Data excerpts
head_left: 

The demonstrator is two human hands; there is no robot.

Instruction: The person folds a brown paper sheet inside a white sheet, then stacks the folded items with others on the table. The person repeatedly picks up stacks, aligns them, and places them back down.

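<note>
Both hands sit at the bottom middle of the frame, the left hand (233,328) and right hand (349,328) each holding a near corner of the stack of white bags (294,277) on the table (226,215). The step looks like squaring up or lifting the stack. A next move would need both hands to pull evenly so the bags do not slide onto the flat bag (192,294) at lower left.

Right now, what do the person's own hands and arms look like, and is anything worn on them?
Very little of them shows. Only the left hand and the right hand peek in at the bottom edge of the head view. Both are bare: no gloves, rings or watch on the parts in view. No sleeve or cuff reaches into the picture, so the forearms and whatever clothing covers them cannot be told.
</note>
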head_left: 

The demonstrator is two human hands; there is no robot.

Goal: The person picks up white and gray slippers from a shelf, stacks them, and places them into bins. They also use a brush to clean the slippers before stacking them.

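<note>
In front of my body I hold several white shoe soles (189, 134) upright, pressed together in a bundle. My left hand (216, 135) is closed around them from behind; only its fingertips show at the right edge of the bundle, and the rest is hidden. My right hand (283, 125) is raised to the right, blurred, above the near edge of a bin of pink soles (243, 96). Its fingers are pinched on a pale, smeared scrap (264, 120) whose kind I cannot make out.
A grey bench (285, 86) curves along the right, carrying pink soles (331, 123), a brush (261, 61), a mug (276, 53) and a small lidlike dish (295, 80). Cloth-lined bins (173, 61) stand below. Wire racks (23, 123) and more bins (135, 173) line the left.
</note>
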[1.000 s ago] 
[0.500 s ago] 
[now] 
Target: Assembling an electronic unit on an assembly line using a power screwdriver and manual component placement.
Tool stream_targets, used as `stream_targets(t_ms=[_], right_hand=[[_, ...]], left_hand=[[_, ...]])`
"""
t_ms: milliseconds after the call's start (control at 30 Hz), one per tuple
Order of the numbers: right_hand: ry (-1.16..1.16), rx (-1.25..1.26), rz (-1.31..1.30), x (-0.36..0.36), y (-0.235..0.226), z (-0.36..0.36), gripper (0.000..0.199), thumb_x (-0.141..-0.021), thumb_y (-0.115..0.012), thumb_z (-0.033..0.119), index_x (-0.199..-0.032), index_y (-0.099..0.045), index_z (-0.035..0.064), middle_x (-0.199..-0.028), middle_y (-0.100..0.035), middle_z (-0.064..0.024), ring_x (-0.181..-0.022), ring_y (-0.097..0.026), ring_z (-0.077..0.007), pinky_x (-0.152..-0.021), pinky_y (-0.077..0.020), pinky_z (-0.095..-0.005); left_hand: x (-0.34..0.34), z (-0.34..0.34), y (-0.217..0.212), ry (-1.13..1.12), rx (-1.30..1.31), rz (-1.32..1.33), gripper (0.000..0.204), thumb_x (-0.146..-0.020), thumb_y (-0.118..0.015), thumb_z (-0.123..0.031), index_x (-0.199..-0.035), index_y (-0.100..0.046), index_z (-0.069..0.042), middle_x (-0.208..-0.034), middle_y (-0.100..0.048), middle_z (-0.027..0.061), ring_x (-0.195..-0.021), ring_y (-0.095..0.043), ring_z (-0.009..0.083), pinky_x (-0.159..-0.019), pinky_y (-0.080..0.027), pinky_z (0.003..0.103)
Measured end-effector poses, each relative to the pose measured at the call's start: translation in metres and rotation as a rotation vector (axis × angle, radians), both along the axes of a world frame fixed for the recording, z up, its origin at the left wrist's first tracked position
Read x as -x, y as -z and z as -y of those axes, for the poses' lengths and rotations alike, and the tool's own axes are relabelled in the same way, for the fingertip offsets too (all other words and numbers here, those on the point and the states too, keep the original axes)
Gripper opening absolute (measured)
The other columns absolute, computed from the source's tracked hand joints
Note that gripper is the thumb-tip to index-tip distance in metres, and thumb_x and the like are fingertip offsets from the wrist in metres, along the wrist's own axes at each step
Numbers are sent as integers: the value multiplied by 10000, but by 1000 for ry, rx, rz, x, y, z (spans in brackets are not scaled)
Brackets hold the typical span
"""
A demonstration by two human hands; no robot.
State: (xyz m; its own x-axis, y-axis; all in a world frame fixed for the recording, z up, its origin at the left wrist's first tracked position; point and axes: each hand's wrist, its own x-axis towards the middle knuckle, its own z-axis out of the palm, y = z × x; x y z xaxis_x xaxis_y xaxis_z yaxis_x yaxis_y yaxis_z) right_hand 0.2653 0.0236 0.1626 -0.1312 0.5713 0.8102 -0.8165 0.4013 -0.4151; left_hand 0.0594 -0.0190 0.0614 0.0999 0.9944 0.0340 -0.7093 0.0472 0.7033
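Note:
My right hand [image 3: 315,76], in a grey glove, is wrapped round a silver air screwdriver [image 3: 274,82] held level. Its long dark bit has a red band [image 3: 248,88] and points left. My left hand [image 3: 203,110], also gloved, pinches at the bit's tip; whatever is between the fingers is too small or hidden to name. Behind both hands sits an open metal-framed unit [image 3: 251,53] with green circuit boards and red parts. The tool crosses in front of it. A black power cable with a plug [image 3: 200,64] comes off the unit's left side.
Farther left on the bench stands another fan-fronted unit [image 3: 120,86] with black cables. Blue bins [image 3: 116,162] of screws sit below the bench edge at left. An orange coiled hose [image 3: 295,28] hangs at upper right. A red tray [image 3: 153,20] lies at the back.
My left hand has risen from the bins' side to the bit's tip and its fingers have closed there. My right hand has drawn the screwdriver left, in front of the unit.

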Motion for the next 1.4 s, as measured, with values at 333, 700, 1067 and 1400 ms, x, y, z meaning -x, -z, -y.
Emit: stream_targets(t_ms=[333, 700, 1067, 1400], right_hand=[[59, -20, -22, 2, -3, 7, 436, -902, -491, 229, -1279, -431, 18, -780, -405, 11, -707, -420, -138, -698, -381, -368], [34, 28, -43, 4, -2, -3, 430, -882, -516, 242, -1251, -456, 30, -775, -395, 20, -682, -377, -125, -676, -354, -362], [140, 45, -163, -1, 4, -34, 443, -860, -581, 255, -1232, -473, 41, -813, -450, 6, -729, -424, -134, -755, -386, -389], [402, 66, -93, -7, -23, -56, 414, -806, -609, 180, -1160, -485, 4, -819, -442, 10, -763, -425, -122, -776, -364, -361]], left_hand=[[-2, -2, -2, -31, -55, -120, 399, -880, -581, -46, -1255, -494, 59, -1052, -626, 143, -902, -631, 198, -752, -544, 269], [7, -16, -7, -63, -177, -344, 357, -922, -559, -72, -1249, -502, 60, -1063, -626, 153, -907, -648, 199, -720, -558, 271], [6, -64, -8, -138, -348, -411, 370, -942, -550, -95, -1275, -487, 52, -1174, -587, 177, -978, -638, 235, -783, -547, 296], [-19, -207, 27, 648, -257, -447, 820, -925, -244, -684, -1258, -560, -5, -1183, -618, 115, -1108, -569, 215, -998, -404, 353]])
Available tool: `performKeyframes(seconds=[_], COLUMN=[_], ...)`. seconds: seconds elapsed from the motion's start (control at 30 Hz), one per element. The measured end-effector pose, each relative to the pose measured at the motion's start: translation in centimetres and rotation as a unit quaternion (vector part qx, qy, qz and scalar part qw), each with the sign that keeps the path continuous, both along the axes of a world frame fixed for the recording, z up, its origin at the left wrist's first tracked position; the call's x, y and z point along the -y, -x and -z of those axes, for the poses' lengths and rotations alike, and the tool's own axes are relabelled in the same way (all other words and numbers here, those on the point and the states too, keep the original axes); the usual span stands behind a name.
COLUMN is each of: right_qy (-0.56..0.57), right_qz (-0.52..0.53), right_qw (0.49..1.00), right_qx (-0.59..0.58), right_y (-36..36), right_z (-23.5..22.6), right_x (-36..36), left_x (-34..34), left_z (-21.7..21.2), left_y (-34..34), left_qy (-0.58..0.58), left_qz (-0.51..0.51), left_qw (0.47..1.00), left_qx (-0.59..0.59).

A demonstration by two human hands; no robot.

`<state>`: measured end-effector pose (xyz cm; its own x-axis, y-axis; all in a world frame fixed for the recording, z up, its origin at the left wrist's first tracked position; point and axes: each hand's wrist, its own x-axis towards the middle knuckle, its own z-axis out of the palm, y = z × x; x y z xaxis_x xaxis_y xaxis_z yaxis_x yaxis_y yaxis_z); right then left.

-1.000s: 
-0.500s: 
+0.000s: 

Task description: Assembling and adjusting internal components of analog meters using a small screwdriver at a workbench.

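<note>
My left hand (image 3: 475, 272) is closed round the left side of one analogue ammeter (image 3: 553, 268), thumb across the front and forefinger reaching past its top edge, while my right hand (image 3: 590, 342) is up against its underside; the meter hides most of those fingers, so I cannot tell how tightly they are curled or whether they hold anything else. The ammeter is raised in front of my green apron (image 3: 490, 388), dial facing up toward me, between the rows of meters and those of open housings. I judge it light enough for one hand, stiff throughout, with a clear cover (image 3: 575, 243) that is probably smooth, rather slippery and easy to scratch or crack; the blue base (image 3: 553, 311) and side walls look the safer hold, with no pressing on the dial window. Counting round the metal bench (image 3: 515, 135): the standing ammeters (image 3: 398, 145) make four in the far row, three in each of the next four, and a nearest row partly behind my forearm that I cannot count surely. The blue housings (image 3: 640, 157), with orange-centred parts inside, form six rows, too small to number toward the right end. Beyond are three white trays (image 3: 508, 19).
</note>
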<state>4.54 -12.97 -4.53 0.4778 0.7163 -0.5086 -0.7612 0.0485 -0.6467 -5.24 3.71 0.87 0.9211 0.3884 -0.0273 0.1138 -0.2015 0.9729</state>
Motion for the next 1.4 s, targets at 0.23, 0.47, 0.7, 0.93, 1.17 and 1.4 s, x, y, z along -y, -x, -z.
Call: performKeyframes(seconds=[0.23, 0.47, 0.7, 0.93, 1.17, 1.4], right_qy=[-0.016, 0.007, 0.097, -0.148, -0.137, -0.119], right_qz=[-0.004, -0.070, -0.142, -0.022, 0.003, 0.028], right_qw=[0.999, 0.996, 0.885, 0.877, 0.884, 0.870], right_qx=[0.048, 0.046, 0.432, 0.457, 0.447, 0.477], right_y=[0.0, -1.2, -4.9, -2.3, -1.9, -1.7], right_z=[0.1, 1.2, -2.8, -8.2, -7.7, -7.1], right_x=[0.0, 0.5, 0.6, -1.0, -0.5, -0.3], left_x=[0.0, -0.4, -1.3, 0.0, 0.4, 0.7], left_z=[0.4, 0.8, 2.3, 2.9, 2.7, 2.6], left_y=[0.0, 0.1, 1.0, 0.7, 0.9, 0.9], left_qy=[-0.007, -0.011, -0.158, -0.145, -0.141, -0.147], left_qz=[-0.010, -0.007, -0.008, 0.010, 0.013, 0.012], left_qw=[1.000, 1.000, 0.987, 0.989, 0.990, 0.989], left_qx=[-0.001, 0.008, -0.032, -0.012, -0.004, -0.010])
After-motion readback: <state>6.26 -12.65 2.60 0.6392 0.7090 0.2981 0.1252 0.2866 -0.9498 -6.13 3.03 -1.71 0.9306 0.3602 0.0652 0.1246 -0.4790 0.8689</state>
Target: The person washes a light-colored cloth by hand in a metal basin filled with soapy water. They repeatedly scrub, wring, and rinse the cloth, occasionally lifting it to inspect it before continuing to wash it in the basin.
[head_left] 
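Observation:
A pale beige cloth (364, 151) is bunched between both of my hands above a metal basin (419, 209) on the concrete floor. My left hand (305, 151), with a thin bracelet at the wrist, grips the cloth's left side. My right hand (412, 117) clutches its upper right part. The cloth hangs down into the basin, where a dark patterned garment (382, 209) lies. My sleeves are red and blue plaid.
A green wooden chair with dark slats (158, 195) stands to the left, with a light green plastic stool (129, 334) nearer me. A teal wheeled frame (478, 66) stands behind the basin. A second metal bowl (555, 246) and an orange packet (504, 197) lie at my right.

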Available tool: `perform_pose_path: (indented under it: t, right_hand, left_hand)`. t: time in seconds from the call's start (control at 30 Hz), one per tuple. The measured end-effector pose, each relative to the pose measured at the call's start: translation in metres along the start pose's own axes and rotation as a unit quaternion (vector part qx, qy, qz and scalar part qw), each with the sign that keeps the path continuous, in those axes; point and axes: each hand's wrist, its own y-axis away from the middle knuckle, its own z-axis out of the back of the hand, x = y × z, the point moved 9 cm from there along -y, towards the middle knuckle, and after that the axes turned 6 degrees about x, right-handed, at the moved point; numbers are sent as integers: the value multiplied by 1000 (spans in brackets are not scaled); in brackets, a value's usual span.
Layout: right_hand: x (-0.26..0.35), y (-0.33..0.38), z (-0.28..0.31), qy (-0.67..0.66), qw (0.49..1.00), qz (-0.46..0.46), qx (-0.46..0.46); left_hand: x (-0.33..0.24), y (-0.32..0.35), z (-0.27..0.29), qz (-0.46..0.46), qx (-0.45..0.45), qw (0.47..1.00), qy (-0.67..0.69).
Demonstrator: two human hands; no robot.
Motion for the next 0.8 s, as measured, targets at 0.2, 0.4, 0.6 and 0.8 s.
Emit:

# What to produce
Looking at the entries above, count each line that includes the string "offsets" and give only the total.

# Solution to this exercise
2